How do I get started?
Firstly, you will need a 56k modem installed and working correctly in your computer. The next step is to go to the local electrical appliance store, or sometimes railway station, and pick up a connection brochure. Ask your supervisor to help you fill out the form an fax it off. About a week later you will receive a letter in the post detailing your passwords, login names and other settings. You may need to ask your local computer guru to help you setup these options if you are not able to do so yourself.

ADSL (max 12mb)

In simple terms, if you are in an area that has it, GET IT! Download speeds of up to 12mb per second makes this form of connection up to 160x faster than a dial-up account. I addition there are NO LOCAL CALL CHARGES and no limits on the amount that you can download each month for this kind of service. By now you are thinking that you will need to sell your first born child into slavery to pay for this account -- WRONG. In the last year, the prices for these plans have gone through the floor. An all you can use, 8mb account has an average monthly charge of about 3,500 yen (plus NO local call charges) and this includes the rental modem.

But there must be some kind of catch? Right?
Yes, there is. ADSL is mainly confined to urban areas. In addition, the rollout of this technology is still in its early stages. If you live in the South of Ibaraki you are more likely to have access to this service than those in the North. You must also live within about 6km of a telephone exchange, as the ADSL signal degrades over distance. Anyone living in a rural area can almost write off any chance of using this kind of connection.

How do I get started?
NTT is VERY slow at getting anything organised so contact Naomi at www.bricks.co.jp, who is an authorised reseller for NTT. Bricks do not charge anything for this signup service and they are a lot quicker than dealing with NTT directly.

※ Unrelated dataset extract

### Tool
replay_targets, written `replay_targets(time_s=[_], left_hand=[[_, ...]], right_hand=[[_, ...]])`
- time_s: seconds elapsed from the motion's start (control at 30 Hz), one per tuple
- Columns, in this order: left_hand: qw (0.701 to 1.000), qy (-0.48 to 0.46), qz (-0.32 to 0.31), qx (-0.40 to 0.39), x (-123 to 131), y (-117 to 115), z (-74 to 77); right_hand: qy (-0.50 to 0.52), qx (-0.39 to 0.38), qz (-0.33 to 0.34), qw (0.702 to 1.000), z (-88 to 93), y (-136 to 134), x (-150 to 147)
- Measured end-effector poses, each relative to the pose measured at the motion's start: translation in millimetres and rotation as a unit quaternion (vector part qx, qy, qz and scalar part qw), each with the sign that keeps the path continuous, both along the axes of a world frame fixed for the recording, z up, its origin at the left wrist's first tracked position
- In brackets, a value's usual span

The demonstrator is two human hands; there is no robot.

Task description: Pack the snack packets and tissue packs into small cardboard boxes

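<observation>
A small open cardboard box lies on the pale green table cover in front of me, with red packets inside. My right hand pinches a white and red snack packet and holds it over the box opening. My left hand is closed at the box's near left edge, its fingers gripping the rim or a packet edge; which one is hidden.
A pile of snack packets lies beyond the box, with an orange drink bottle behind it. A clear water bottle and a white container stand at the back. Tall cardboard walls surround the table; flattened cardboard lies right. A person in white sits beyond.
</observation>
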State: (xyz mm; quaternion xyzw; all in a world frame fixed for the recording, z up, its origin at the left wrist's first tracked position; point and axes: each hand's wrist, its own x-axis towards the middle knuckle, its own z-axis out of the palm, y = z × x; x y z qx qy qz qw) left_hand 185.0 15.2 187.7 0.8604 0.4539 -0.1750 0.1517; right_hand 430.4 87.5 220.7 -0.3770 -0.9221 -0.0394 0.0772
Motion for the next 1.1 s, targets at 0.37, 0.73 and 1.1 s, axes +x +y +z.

You have two options regarding the modem that you will need. You can rent them for about 300 yen a month, or purchase one outright (about 15,000 yen). Options with the rental modem may be limited (ex internal vs external) and the type of connection between the modem and the computer will affect overall data transfer speeds.

You will also need a 'splitter' (a small plastic box which connects to the telephone outlet in your apartment) These can be purchased for around 1,000-2,000 yen. (This comes with a rental modem.)

The next step is to go to the local electrical appliance store, or sometimes railway station, and pick up a connection brochure. Ask your supervisor to help you fill out the form an fax it off. About a week later you will receive a letter in the post detailing your passwords, login names and other settings. You may need to ask your local computer guru to help you setup these options if you are not able to do so yourself. Most Internet Service Providers (ISPs) do not support English operating systems so you will not be able to call them for help with configuration.

ISDN

ISDN the third option between ADSL and Dial-up in terms of speed. Prices for the FletsISDN plan from NTT around 3,000 yen a month. Using this kind of connection you will be able to use your telephone at the same time as using the internet, and if you are using some operators have an agreement with NTT so that if your sign up for it you will not be charged local calling fees.

You will need a piece of equipment called a Terminal Adapter (T.A.). These can be purchased for arount 10,000 yen and most electronics stores. The terminal adapter plugs into your regular telephone socket and acts both as an ISDN modem as well as a splitter, to allow you to make calls at the same time as using the internet.

ISDN isn't for everyone though. Only some areas qualify for the 'Flets' (all you can use) plans. If you can't get Flets, then there isn't really much of an advantage over a standard dial-up connection in terms of speed or costs as you'll be paying the normal local calling charges (10 yen for 3 minutes).

See the above instructions for signing up for an ADSL connection if you wish to use ISDN.